Study Tips and Prep
Lesson Plan: Close Reading for the Mid-term Exam Essay
For the mid-term exam, you will write an essay based upon your reading of Elie Wiesel’s essay, “How Can We Understand Their Hatred?” Use the study guide questions to prepare. In class, students are responsible for sharing their answers to assigned questions.
- Wiesel’s essay focuses on an extended definition of “fanatic,” or “fanaticism.” However, he also uses other terms in ways that make us think about our own assumptions and beliefs. As you read the essay, mark some of these other terms, and determine how Wiesel is using them.
- What are some of the ancient associations with the word, “fanatic”? Why do you think Wiesel mentions them?
- How is the term “fanaticism” used in today’s society, according to Wiesel?
- What does Wiesel identify as some of the results of extremism in previous centuries? In the twentieth century?
- How did Nazism and Communism “move fanaticism to unprecedented dimensions” (172)?
- What new example of fanaticism occurred early in the twenty-first century?
- To what experience is Wiesel referring when he says, “Early in my own life, I experienced the consequences of fanaticism” (173)?
- Why, according to Wiesel, does fanaticism appeal to people?
- What does Wiesel mean when he says “. . . we can never break out of the ‘self’” (173). What do you think of this notion?
- What kind of thinking characterizes the fanatic?
- What does Wiesel mean when he says that the fanatic “simplifies matters” (173)? What you think about people who focus “. . . on the outcome – not the way leading there” (173)
- Explain Wiesel’s statement that the fanatic is “immune to doubt” (173). How do you view doubt? What role does doubt play in your life?
- How, according to Wiesel, does the fanatic view tolerance?
- How, according to Wiesel, does the fanatic view women?

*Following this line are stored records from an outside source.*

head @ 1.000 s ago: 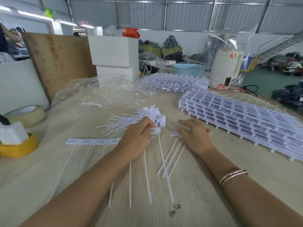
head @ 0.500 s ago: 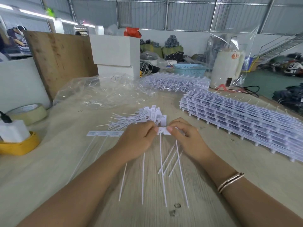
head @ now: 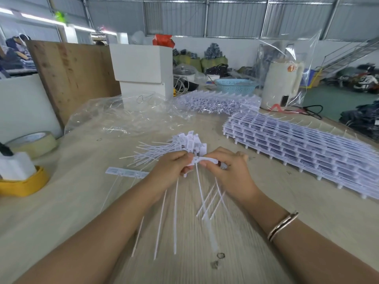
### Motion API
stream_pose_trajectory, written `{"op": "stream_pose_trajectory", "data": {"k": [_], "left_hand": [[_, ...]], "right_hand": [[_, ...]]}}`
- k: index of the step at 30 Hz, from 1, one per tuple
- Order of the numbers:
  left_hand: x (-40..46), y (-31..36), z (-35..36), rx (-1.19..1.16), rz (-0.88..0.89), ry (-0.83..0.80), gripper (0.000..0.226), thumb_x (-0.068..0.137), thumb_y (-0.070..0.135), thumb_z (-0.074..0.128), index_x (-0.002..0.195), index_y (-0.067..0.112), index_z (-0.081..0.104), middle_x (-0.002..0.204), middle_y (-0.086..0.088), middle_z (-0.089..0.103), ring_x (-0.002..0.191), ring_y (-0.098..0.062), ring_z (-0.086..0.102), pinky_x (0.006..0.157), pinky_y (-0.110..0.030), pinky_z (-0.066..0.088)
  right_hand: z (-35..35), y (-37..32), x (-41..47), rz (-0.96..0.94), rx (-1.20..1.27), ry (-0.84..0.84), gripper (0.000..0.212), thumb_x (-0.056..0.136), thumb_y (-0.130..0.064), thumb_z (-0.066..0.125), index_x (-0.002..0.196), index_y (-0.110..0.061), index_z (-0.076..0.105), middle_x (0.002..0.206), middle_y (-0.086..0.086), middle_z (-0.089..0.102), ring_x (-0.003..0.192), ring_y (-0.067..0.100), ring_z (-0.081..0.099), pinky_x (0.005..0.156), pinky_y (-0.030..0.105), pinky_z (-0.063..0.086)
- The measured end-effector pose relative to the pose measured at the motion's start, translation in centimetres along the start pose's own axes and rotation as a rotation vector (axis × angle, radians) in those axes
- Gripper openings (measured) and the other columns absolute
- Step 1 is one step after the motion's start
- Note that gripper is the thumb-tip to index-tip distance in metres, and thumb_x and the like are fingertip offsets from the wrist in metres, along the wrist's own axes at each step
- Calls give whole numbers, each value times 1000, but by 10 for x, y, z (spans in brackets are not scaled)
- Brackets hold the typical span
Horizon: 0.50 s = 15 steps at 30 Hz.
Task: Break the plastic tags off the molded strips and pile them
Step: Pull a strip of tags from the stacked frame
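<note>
My left hand (head: 171, 170) and my right hand (head: 229, 175) meet over the table's middle, both pinching a short white molded strip (head: 207, 160) whose thin tails hang toward me. Just behind the hands lies a pile of separated white tags (head: 174, 147), heads to the right, tails fanned left. Another strip piece (head: 126, 173) with several tags lies flat to the left of my left hand. A few loose tails (head: 209, 203) lie under my right wrist.
Stacked molded strips (head: 307, 148) fill the right side, with another heap (head: 217, 102) farther back. A clear plastic bag (head: 123, 117) lies behind the pile. A tape roll (head: 34, 142) and a yellow holder (head: 22, 185) sit at the left edge. A white box (head: 141, 66) stands behind.
My right hand came in from the right and took hold of the strip beside my left hand. Both hands lifted it slightly off the table. The loose strip at left shifted right.
</note>
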State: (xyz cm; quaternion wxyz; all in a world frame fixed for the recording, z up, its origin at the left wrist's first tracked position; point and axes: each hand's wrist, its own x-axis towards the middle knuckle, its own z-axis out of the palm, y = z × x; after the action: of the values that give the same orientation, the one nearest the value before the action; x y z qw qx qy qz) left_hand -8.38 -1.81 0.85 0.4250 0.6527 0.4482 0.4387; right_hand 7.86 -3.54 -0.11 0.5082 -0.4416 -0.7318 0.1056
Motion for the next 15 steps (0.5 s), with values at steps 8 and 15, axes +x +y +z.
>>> {"op": "stream_pose_trajectory", "data": {"k": [8,15], "left_hand": [[-1,-1,6,-86,-6,-30,32,98,22,44,71,14,59,51,13,50,49,-2,43,50,-11,35],[0,0,12,-319,36,-43,37,96,22,45,65,23,66,56,12,56,53,-2,49,57,-17,37]], "right_hand": [[1,2,0,25,140,33,26,83,-18,69,80,-44,67,72,-20,62,76,5,58,88,51,34],[-2,-4,1,169,645,-30,19,85,-1,61,81,-16,72,74,-10,70,73,1,62,70,13,46]]}}
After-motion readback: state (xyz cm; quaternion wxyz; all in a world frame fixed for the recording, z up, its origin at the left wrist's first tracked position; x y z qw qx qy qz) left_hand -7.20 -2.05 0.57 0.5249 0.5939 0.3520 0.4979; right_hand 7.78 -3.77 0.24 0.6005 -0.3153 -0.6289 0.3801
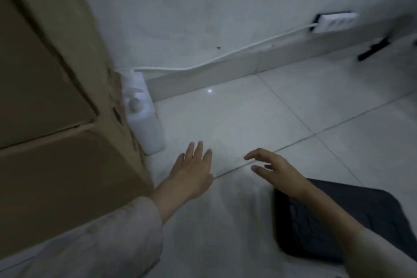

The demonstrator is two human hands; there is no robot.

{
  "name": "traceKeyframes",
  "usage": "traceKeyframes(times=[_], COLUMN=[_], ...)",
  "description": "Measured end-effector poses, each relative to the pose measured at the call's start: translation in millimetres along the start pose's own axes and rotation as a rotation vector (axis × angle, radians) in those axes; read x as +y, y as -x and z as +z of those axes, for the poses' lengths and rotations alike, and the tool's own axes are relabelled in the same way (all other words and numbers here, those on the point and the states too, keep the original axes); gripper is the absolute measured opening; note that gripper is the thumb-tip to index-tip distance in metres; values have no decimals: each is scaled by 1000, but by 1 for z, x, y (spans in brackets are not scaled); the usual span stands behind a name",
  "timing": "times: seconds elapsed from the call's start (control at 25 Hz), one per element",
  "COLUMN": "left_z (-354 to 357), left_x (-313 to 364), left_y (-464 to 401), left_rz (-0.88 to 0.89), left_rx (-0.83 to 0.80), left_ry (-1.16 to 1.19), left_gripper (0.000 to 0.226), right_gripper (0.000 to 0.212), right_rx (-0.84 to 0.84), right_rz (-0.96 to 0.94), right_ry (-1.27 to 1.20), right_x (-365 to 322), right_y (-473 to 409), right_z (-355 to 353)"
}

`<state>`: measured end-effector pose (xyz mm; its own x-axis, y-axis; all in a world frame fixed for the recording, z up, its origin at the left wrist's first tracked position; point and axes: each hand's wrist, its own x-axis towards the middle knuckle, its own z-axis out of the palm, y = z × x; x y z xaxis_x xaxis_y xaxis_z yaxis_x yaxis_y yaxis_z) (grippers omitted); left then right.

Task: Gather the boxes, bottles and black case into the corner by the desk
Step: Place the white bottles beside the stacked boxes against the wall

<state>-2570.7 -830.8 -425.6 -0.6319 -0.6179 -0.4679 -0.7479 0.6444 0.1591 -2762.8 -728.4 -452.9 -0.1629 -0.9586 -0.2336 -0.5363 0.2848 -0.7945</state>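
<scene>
A tall brown cardboard box (pixel 52 101) fills the left side, with a seam across its near face. A white plastic bottle (pixel 144 117) with a pump top stands on the floor between the box and the wall. A black case (pixel 352 216) lies flat on the tiles at the lower right. My left hand (pixel 194 171) hovers over the floor just right of the box corner, fingers straight and empty. My right hand (pixel 275 169) reaches out above the tiles past the case's near-left corner, fingers spread, loosely bent and empty; its forearm crosses over the case.
A white cable (pixel 225 53) runs along the wall to a white wall socket plate (pixel 334 21) at the upper right. A dark object (pixel 374 49) rests by the skirting at the far right. Pale floor tiles (pixel 237 119) stretch between the bottle and the case.
</scene>
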Motion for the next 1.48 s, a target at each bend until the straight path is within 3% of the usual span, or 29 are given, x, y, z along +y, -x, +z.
traceKeyframes(times=[0.12, 0.28, 0.36, 0.48, 0.64, 0.8, 0.88, 1.0, 1.12, 1.24, 1.36, 1.48], left_z=[28, 61, 76, 95, 98, 89, 88, 90, 86, 80, 71, 59], left_x=[48, 115, 137, 152, 158, 144, 126, 100, 71, 48, 43, 48], left_y=[-1, 9, 10, 2, -6, -9, -10, -10, -12, -7, -2, -3], left_rz=[260, 534, 614, 605, 622, 696, 641, 415, 287, 83, -196, -209], left_rx=[-59, -77, -36, 21, 46, 67, 109, 126, 111, 198, 235, 114], left_ry=[64, 112, 40, -50, -66, -63, 64, 477, 867, 1139, 1430, 1587], left_gripper=[69, 93, 107, 118, 115, 105, 102, 116, 125, 107, 75, 73], right_gripper=[28, 45, 55, 48, 47, 82, 79, 49, 51, 59, 39, 43], right_rx=[312, 634, 635, 608, 660, 494, 445, 396, 374, 441, 485, 475], right_rz=[80, 497, 666, 807, 862, 941, 860, 739, 692, 719, 747, 721], right_ry=[265, 302, 84, -343, -395, -640, -749, -896, -909, -952, -1078, -1146], right_x=[48, 110, 127, 132, 128, 119, 112, 90, 66, 46, 19, -8], right_y=[70, 159, 187, 201, 193, 189, 185, 172, 149, 118, 80, 30], right_z=[-49, -84, -84, -71, -70, -74, -72, -66, -53, -30, -4, 13])
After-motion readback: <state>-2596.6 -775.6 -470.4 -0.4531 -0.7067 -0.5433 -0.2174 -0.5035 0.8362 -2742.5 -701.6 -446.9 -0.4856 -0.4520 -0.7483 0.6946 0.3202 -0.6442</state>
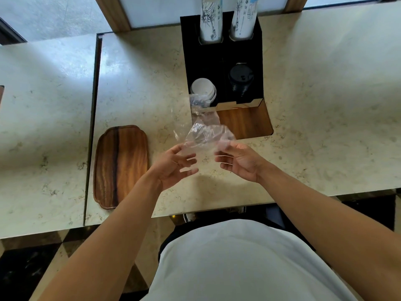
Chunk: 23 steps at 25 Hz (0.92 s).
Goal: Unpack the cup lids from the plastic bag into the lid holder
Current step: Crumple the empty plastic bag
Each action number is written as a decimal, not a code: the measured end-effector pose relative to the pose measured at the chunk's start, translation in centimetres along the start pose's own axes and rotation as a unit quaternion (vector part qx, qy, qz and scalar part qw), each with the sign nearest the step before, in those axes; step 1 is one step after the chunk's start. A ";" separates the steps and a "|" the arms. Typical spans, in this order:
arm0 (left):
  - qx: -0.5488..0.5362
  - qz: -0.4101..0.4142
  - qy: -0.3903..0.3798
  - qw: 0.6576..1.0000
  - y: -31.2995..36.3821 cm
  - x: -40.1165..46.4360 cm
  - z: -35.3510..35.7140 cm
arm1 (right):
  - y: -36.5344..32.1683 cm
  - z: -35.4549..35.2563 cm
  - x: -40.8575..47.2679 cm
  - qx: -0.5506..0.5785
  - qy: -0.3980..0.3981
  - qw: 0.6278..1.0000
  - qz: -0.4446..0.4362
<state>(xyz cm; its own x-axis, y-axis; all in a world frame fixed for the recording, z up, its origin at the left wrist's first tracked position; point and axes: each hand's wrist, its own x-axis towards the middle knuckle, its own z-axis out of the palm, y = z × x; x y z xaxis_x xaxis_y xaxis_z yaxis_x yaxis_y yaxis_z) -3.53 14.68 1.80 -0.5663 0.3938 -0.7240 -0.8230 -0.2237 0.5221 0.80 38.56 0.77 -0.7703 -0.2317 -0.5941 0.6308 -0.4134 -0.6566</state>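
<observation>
A clear plastic bag (206, 135) is stretched between my hands and the black lid holder (223, 61). Its far end trails up to the stack of white lids (202, 89) in the holder's front left slot. My left hand (175, 165) pinches the bag's near left edge, fingers spread. My right hand (238, 160) grips the near right edge. A stack of black lids (240, 80) fills the front right slot. The bag looks empty near my hands.
Two tall stacks of printed paper cups (211, 18) stand in the holder's rear slots. A wooden tray (121, 166) lies to the left on the marble counter (325, 105). A wooden panel (245, 122) sits at the holder's front. A seam (93, 127) splits the counter at left.
</observation>
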 end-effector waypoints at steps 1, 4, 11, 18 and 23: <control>0.055 0.006 0.002 0.998 -0.1 0.0 0.0 | 0.1 -0.2 0.2 -0.018 0.030 0.999 0.003; 0.141 0.058 0.024 0.988 -0.2 0.2 0.3 | 0.6 -0.4 0.5 -0.087 0.102 0.991 -0.006; 0.134 0.069 0.020 0.988 -0.4 -0.4 2.2 | -0.5 -0.2 -0.1 -0.044 -0.021 0.997 0.052; 0.086 0.043 0.028 0.995 -0.2 -0.6 2.4 | -0.6 -0.5 0.3 -0.037 0.022 0.999 0.033; -0.024 0.005 0.002 1.000 -0.3 -0.1 2.3 | -0.6 -0.8 0.0 0.096 -0.037 0.994 0.030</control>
<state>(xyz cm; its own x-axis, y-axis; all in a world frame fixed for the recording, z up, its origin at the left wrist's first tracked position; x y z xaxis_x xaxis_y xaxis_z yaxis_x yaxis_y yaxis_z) -3.11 16.76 2.78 -0.5742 0.3888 -0.7205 -0.8187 -0.2696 0.5070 0.50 39.48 0.83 -0.7406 -0.3218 -0.5899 0.6521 -0.5562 -0.5152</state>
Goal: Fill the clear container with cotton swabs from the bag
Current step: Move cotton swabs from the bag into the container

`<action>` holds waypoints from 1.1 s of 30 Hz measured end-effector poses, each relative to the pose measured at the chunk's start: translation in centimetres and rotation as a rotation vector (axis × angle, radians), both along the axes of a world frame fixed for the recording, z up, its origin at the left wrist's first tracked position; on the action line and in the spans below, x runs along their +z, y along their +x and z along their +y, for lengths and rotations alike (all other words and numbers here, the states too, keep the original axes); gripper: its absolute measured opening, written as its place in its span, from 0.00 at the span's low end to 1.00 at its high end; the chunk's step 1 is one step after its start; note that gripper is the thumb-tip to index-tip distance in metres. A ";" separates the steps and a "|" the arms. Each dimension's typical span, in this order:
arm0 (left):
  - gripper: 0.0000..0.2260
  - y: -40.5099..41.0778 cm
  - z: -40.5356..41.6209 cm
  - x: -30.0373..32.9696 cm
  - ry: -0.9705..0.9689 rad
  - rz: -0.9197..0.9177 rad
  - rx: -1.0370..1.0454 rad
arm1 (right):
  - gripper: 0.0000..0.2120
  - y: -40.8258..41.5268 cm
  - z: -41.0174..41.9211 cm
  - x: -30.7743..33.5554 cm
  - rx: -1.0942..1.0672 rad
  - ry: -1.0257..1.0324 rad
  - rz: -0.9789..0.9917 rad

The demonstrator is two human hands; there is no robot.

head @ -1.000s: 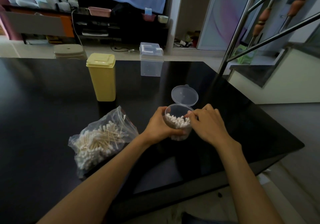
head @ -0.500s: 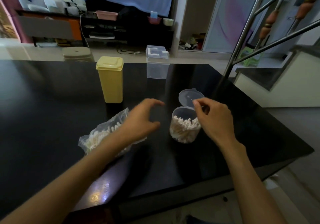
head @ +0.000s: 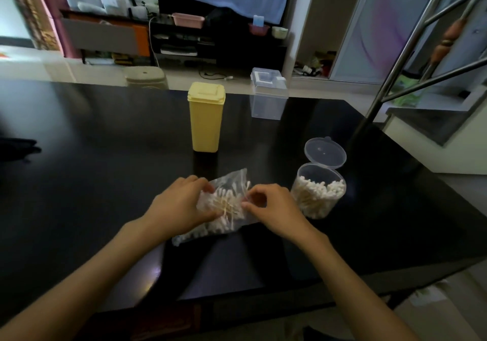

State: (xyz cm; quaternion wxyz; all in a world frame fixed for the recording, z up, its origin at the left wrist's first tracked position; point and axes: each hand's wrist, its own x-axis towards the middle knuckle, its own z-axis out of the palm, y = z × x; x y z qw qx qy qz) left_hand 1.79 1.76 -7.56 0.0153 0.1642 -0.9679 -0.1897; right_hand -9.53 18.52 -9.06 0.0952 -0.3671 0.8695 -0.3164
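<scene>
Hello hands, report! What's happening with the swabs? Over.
Left hand and right hand both gripping the bag. Clear container open, nearly full of swabs. Nothing blocking.

On the table (head: 79, 182) in front of you, the bag (head: 224, 206) of cotton swabs (head: 226, 201) lies between your left hand (head: 181, 206) and right hand (head: 274, 209), both touching it. Just right of your right hand stands the container (head: 319, 193) with swabs inside, lid (head: 325, 153) hinged up behind it. Beyond the bag stands a tall bin (head: 206, 118), a lidded box (head: 267, 94) to its right, farther back.
</scene>
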 end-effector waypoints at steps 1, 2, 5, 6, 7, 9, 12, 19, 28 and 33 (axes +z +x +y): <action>0.23 0.0 0.0 -0.2 0.034 0.046 -0.014 | 0.08 -0.2 0.3 0.3 -0.017 -0.014 -0.070; 0.23 0.1 -0.1 -0.5 0.065 0.098 -0.022 | 0.07 -0.3 0.7 0.9 -0.024 -0.033 -0.164; 0.23 -0.1 0.2 -1.0 0.058 0.249 -0.048 | 0.08 -0.4 2.6 3.2 -0.013 -0.100 -0.479; 0.24 -0.3 0.2 -1.1 0.027 0.292 -0.058 | 0.09 -0.4 3.2 3.8 -0.003 -0.102 -0.584; 0.25 -0.5 0.4 -1.3 -0.009 0.317 -0.074 | 0.10 -0.4 3.7 4.2 0.004 -0.087 -0.679; 0.29 -0.9 0.5 -1.4 -0.075 0.311 -0.080 | 0.12 -0.5 3.9 4.4 -0.048 -0.093 -0.817; 0.35 -1.2 0.5 -1.4 -0.073 0.237 0.005 | 0.11 -0.7 3.5 4.2 -0.249 -0.113 -0.842; 0.26 -1.3 -0.2 -1.1 0.088 0.113 0.036 | 0.10 -0.5 2.1 2.8 -0.258 0.048 -0.711; 0.37 -1.4 -0.4 -1.6 0.108 0.074 -0.058 | 0.09 -0.2 0.9 1.6 -0.223 0.118 -0.517; 0.31 -1.1 -0.3 -2.3 0.160 0.206 -0.029 | 0.10 -0.1 1.1 2.5 -0.167 0.108 -0.754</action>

- What does Wiesel mean by the term “human failure” (174)? Do you think that individuals can be “human failures”? Explain.
- What does Wiesel mean when he says that “only we ourselves” can defeat fanaticism (174)? Do you agree with him?
- What does Wiesel mean when he says that “indifference to evil is the enemy of good” (174)? Do you agree with Wiesel when he says that we can best diminish fanaticism through education and compassion?
- What is the role of memory in defeating fanaticism, according to Wiesel? Do you agree?
- Wiesel divides his essay into three parts. What does each part do? How well do the parts relate to each other?
- Are you fanatical about something, and, if so, what? Is fanaticism always bad? What connotations does it convey?
10 STRATEGIES FOR IN-CLASS ESSAYS:
The strategies listed below will help you whenever you write an in-class essay, not only in this class but in your other classes and in any under-the-gun writing situation at work or in life. Use these strategies whenever you have to write an in-class essay!
Prepare for an in-class essay by anticipating possible prompts/questions. PRACTICE BOWing FOR SAMPLE QUESTIONS. Discuss possible prompts in study groups. Look for clues to possible questions in:
- The assigned reading;
- The study guide, if one is provided;
- Your notes from class and group discussions;
- Themes your instructor gets excited about;
- Your class journal, if you keep one
- Trouble spots in the reading: Often the really difficult passages are the really important ones.
- Re-read the assigned essays or other readings carefully for tone as well as ideas and content. Be sure you understand – in all readings – if the speaker is always to be taken seriously, or if he or she is using humor, irony, or exaggeration to make a point.
- Make sure that you are answering the question!
- Take a BOW (p) in order to do the following (Brainstorm, Organize, Write, proofread):
- Get right to the main point. You do not have time for a introduction that is full of generalizations. Don’t waste time and words on an introduction that doesn’t propel the essay forward.
- Use the present tense when you refer to essays or works of literature: (Examples: “Gates writes . . . ” “The teacher in ‘From ‘Tis: A Memoir’ is McCourt himself. . .”)
- Develop your ideas as fully and as richly as you can. You have a time limitation, but you need to write a substantive essay in the time allotted.
- Come to a definite conclusion, and sum up. Don’t just stop writing.
- Pay attention to grammar as you write, and proofread! In-class essays may be graded more leniently because of the time pressures associated with them. However, the individual who reads and grades an in-class essay is going to take points off for major errors such as run-on sentences, comma splices, sentence fragments, and agreement errors. The grader will also take points off if there are many minor errors such as mistakes in spelling, punctuation, or word choice. If errors in grammar and mechanics distract the reader or obscure your central idea or argument, then you can expect to receive a lower grade on your essay.
Remember that in general, readers and graders of in-class essays will take point off if an essay:
- Fails to answer the question;
- Is vague;
- Is full of generalizations;
- Fails to take a position;
- Fails to use specific evidence to support that position;
- Presents an incomplete or incorrect reading of the assigned material.
- Write legibly. Cross out neatly if necessary. Allow time to proofread and correct your errors.